Biden says 'no' for now to fighter jets over Ukraine

Biden says 'no' for now to fighter jets over Ukraine

A U.S.-made F-15 fighter is shown in service with Japan's air force. Ukraine is demanding similar NATO aircraft to help it fight Russia. 

Biden says 'no' for now to fighter jets over Ukraine

Russia’s war against Ukraine has divided European countries and NATO allies over how to fight a proxy war without stumbling into World War III, and now some allies are publicly supporting supplying fighter jets while the U.S. is resisting.

AFN reported last week Germany’s government, after weeks of arm-twisting, agreed to allow shipment of its prized Leopard 2 main battle tanks to Ukraine’s battle front. M1 Abrams tanks from the U.S., and Challenger 2 tanks from Great Britain, are also headed to the war in anticipation of Russia launching a springtime offensive in coming weeks.

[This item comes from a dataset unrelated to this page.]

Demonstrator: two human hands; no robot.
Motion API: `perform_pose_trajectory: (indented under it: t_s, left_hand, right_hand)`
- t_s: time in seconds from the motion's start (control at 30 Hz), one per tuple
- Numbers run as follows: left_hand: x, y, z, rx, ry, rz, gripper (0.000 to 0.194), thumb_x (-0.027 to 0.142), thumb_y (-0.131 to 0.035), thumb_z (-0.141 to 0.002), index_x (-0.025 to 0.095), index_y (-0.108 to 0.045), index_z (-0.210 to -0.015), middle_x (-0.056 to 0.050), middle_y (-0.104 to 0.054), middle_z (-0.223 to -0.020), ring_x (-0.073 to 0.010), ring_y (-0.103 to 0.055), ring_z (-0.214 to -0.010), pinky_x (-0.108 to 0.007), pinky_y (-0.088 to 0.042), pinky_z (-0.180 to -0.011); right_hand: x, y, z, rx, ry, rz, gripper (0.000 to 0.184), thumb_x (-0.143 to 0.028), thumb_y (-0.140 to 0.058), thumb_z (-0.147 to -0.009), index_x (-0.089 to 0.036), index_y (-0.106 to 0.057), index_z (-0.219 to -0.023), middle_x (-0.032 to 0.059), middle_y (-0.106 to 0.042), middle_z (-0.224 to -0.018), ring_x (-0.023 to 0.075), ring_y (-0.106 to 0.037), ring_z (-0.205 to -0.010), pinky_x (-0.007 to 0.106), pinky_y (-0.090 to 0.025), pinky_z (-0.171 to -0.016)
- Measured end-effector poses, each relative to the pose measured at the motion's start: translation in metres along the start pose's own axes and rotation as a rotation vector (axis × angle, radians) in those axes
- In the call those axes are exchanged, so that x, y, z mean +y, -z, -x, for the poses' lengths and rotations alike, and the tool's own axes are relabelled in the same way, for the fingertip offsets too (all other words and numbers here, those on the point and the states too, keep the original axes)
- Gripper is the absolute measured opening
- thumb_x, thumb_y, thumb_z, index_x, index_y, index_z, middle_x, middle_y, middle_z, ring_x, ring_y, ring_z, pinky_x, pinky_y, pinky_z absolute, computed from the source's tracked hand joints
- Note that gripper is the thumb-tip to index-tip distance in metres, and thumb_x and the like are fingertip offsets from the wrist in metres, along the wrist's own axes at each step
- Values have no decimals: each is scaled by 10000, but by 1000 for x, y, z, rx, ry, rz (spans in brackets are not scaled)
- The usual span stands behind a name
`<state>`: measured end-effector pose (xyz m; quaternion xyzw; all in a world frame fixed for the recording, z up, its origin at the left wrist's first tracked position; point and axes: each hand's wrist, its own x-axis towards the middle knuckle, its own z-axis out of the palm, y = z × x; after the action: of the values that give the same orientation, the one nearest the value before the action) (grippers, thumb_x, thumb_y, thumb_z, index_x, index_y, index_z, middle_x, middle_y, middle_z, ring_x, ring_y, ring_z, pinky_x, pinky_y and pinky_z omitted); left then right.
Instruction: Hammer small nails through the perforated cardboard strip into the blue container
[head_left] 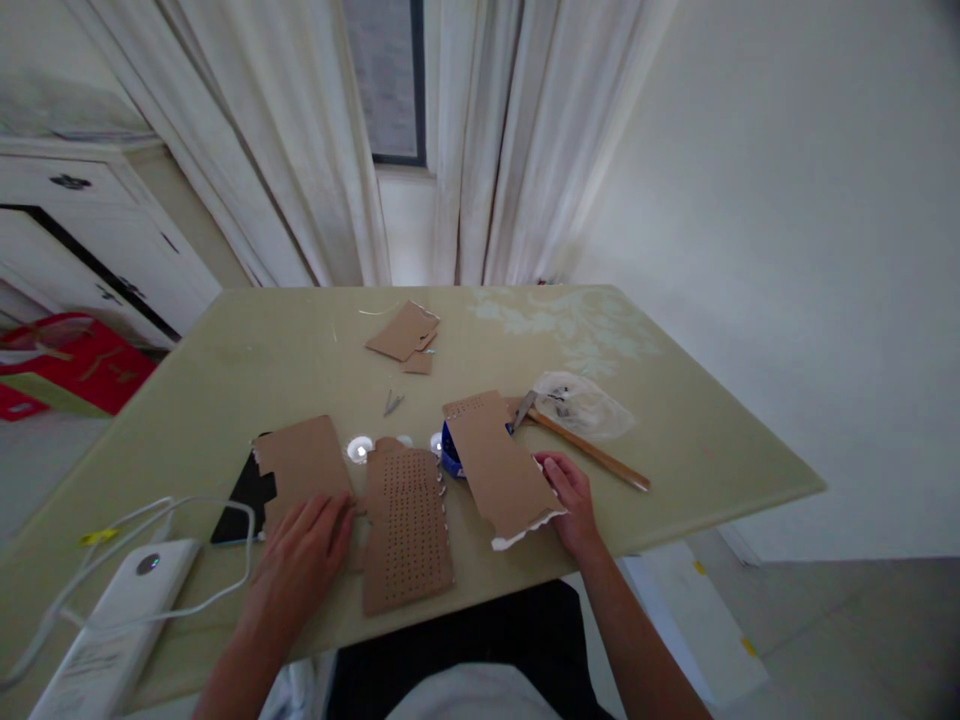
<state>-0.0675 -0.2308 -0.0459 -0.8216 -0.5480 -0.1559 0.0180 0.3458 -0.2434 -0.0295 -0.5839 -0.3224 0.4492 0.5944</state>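
Observation:
My right hand [570,498] grips the lower right edge of a torn piece of cardboard [506,465], which slants above the table with a few rows of small holes at its far end. Partly hidden behind it is a blue container [450,452]. My left hand [309,545] lies with fingers stretched out on the near edge of another cardboard sheet [304,455]. Between my hands rests a cardboard piece punched with many rows of holes [407,530]. A wooden-handled hammer [589,447] lies beyond my right hand, its head beside the held cardboard.
A clear plastic bag [592,408] with small dark items lies behind the hammer. Small metal pieces [392,404] and cardboard scraps [405,332] are farther back. A black flat object [244,500] sits under the left sheet. At left are a white device [120,630] and looping cable [251,545].

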Motion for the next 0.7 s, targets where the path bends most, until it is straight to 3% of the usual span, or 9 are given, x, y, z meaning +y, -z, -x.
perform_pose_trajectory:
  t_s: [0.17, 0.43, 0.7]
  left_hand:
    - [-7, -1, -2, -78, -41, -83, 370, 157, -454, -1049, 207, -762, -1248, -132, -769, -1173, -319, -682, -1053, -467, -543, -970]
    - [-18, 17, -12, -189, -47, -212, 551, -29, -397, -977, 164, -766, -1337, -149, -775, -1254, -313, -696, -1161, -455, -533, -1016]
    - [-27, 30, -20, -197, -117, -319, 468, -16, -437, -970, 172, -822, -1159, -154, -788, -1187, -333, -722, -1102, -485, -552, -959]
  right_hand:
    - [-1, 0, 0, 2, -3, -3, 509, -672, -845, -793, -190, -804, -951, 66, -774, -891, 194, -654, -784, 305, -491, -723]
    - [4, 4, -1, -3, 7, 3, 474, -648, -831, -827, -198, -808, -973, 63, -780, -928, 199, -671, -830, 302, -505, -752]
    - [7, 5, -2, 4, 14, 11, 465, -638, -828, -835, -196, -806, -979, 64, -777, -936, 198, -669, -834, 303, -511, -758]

Germany’s announcement was immediately denounced by Russia’s ambassador to Germany, who said it “takes the conflict to a new level of confrontation.”

That announcement was only minutes old, however, when Ukraine upped the ante and asked for advanced fighter jets, too. A request for fighter aircraft was made by Ukraine – and swiftly rejected by NATO – in the first weeks of the war, but it seems more likely, or at least less unlikely, 11 months into the war after NATO countries have flooded Ukraine with everything from mortars and towed artillery to military rifles and body armor.

According to an Associated Press story, NATO members Estonia and Poland are in talks this week with Ukraine's defense minister, Oleksii Reznikov, about sending aircraft. France also supports sending fighter aircraft, too, the AP story said. 

At the White House earlier this week, President Joe Biden answered “no” when a reporter asked him if the U.S. intends to send U.S.-made F-16 jets next.

Reznikov told reporters NATO keeps saying "no" to sending weapons, such as Stinger missiles, only to eventually give in. What is called "impossible" becomes "possible" later on, he bragged. 

Gordon Klingenschmitt, a former strategic missile officer with the U.S. Air Force, tells AFN our country’s most cutting-edge technology is shared with our NATO allies, which don’t include Ukraine.

“We supply F-16's to our best allies like Israel, like Germany, Japan," he says. “They've flown F-16's for years.”

Kirk Lippold, a former U.S. Navy commander, tells AFN it is in America’s national interest to send fighter jets to Ukraine. If the U.S. fails to help Ukraine defeat Russia, he asks, how will China’s communist leaders view our lack of commitment?  

“Get them the technology they need,” he says of Ukraine. “Get them trained as soon as possible and give it to them so we can defeat Russia."